L’indennità di accompagnamento invalidità civile è incompatibile con le prestazioni simili erogate per cause di servizio, lavoro o guerra, salvo il diritto di opzione per il trattamento più favorevole. La pensione accompagnamento è invece compatibile con lo svolgimento di attività lavorativa, dipendente o autonoma, e con la titolarità di una patente speciale ed è cumulabile con la pensione di inabilità, con le indennità e le pensioni accompagnamento per i ciechi totali o parziali (soggetti pluriminorati).

Rivalutazione indennità accompagnamento

L'indennità di accompagnamento è conferita con la Legge 18 del 1980 e la rivalutazione annuale è disciplinata dall'art. 54, comma 12, Legge 27 dicembre 1997, n. 449, con calcolo sulla base dell'indice ISTATdei prezzi al consumo per le famiglie di impiegati e operai. 

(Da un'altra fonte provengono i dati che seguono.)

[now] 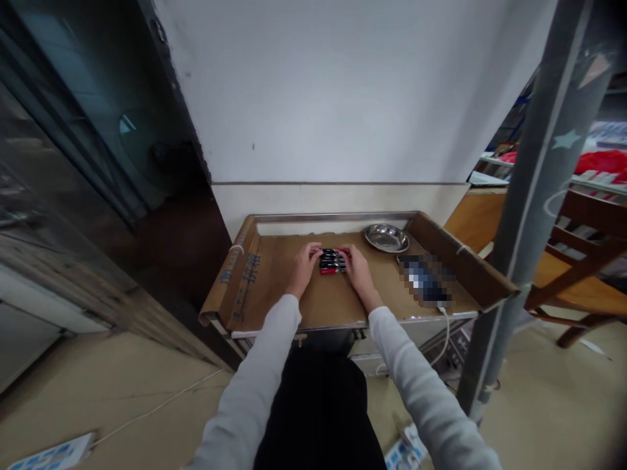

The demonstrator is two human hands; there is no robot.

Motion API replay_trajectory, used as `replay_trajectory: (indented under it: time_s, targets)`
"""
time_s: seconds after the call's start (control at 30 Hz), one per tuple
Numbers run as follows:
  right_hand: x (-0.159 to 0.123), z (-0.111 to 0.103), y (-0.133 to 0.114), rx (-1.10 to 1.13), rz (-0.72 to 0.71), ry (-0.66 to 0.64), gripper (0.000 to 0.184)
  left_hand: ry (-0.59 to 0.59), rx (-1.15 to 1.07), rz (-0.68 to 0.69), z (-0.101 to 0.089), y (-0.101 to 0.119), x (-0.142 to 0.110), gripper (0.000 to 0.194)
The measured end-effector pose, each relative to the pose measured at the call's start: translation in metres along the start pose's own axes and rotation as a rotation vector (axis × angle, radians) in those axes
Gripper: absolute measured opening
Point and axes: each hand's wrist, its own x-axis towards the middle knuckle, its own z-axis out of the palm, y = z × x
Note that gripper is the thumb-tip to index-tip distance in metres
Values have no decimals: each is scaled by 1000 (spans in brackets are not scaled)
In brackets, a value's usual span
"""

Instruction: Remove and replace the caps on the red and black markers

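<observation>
Several marker pens (332, 262), mostly black with a red one nearest me, lie side by side as a small bundle on the brown cardboard cover (279, 287) of the table. At the bundle's left end is my left hand (306, 262), its fingers closed on the far pens' tips. My right hand (358, 267) closes in from the opposite side, with thumb and fingers against the pens' right ends. A bit of red shows by the right fingertips. Exactly which pens each hand grips is too small to make out.
A round steel dish (386, 239) stands at the table's back right. In front of it lies a blurred phone (424, 281) with a white cable (447, 336) hanging off the front edge. Cardboard side walls flank the tabletop, and a grey post (529, 196) rises at right.
</observation>
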Motion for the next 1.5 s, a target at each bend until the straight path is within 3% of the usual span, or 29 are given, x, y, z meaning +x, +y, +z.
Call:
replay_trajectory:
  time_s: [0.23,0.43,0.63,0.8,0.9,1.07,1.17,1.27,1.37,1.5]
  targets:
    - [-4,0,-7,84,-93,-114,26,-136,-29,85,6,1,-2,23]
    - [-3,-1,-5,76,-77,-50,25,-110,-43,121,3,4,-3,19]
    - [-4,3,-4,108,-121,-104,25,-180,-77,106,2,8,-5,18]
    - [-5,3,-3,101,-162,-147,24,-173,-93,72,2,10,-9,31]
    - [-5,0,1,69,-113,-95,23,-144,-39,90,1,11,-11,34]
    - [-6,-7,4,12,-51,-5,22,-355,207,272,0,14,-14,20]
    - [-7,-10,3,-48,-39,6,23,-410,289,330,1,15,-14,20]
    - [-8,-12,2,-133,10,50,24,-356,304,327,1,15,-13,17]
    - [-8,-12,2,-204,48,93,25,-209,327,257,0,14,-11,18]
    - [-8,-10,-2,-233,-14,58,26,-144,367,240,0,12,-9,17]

Impossibilità di compiere gli atti quotidiani della vita

Il Ministero della Sanità ha affermato che per atti quotidiani della vita sono da intendersi quelle azioni elementari che espleta quotidianamente un soggetto normale di corrispondente età e che rendono il disabile che non è in grado di compierle bisognevole di assistenza. Il riconoscimento del diritto all'indennità di accompagnamento 

  • è indipendente dall'età;
  • dall'essere o meno cittadino italiano, ovvero residente in Italia o straniero con permesso di soggiorno superiore all'anno (Legge 40/98, nel Supplemento Ordinario alla Gazzetta Ufficiale n. 59 del 12 marzo 1998);
  • Non essere ricoverato in istituto con pagamento a carico dello stato (o di ente pubblico), a meno che non sia lungo degente;
  • è erogata indipendentemente dalle condizioni economiche, in quanto non soggetta a limiti di reddito.